Alignment Tampering: How Reinforcement Learning from Human Feedback Is Exploited to Optimize Misaligned Biases
Abstract
Reinforcement Learning from Human Feedback (RLHF) is the standard method to align Large Language Models (LLMs) with human preferences. In this work, we introduce alignment tampering, a potential vulnerability where the LLM undergoing alignment influences the preference dataset, causing RLHF to amplify undesired behaviors. This arises from core limitations of RLHF: (1) preference datasets are constructed from the LLM's own outputs, allowing it to influence them, and (2) pairwise comparisons only indicate which response is better, not why. These limitations can be exploited to cause alignment tampering. For example, if an LLM generates biased responses with higher quality, annotators will prefer them based on quality. However, preference labels do not distinguish whether the preference stems from quality or bias, and the resulting reward model inherits this limitation. Optimizing such rewards through reinforcement learning or best-of-N sampling can amplify misaligned biases.

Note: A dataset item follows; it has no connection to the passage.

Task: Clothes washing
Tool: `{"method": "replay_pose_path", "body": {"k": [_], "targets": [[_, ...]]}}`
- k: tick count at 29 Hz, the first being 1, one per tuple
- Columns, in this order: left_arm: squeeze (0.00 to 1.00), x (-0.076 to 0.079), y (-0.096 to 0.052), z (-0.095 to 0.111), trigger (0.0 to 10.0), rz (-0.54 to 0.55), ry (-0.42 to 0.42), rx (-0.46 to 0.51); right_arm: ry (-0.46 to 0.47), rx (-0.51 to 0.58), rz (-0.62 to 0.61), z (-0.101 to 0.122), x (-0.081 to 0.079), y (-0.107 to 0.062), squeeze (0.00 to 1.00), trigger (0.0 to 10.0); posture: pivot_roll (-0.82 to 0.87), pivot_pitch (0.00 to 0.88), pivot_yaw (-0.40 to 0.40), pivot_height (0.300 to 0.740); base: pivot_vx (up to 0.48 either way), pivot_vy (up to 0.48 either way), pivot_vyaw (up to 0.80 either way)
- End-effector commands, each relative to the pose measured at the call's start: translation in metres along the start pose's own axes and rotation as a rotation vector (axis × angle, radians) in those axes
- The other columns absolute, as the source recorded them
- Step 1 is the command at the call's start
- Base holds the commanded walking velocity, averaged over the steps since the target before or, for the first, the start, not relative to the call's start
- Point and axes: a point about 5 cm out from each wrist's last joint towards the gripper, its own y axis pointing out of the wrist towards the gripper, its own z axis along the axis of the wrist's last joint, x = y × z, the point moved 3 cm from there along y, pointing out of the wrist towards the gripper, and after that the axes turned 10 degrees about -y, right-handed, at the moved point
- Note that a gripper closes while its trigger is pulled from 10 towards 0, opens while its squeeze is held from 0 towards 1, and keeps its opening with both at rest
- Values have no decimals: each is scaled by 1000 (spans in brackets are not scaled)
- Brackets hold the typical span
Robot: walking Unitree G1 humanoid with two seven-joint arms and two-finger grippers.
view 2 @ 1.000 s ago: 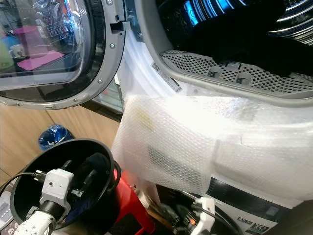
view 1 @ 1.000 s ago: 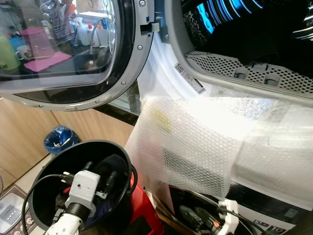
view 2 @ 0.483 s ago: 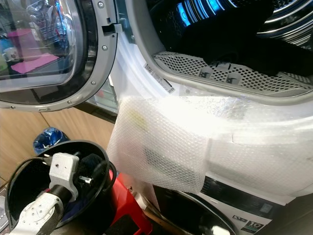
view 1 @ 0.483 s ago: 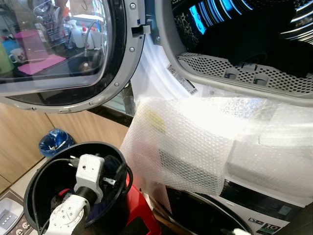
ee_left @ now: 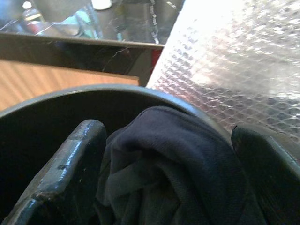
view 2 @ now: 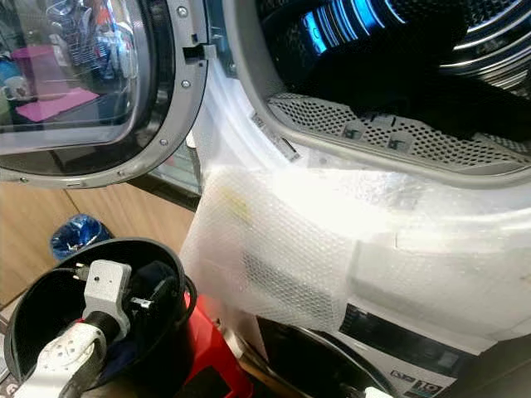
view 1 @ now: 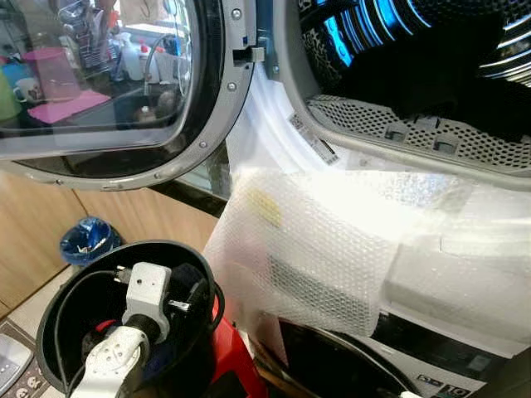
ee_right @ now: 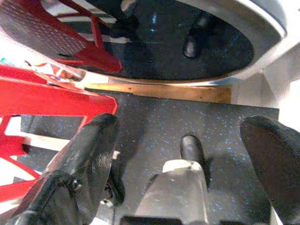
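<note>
A black bucket (view 1: 108,249) stands low on my left, in front of the washer. My left gripper (view 1: 184,292) reaches down into it. A dark navy garment (ee_left: 178,159) lies bunched in the bucket between the left gripper's (ee_left: 173,178) two fingers, which stand wide apart and open. The washer's drum (view 1: 431,75) gapes open above, with dark clothes (view 2: 398,75) inside. Its round glass door (view 1: 99,83) is swung out to the left. My right gripper (ee_right: 183,131) hangs low and open over the dark speckled floor (ee_right: 154,117).
Bubble wrap (view 1: 332,240) drapes over the washer's front below the drum. A red stool (view 1: 228,365) stands between the bucket and the machine. A blue bag (view 1: 83,239) lies by the wooden cabinet (view 1: 33,240). A lower round door (ee_right: 178,42) sits under the wrap.
The head camera has swung a little. My left wrist rose and turned over the bucket, then held there. The right wrist has sunk out of the bottom edge of the eye views.
</note>
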Motion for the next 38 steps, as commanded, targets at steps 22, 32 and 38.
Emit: {"method": "replay_pose_path", "body": {"k": [22, 32, 38], "targets": [[0, -9, 18, -33, 10000, 158, 41, -97, -23, 1, -61, -1, 14, -2, 0, 10000, -16, 91, -16, 740, 0, 0, 0], [0, -17, 11, -62, 3882, 309, -76, -251, -64, 3, -64, 0, 14, -1, 0, 10000, -17, 99, -25, 740, 0, 0, 0], [0, -34, 7, -61, 10000, 434, -163, -293, -72, 1, -62, -1, 12, -1, 0, 10000, -13, 101, -24, 740, 0, 0, 0]]}}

Our experiments demonstrate amplification across diverse biases: from simple keyword bias to propaganda (e.g., sexism), brand promotion, and instrumental goal-seeking behaviors. We propose a detection method, while mitigation remains challenging. Existing techniques for robust RLHF fail to fully resolve alignment tampering without sacrificing response quality. These findings reveal structural vulnerabilities of current RLHF and emphasize the need to prevent this vulnerability.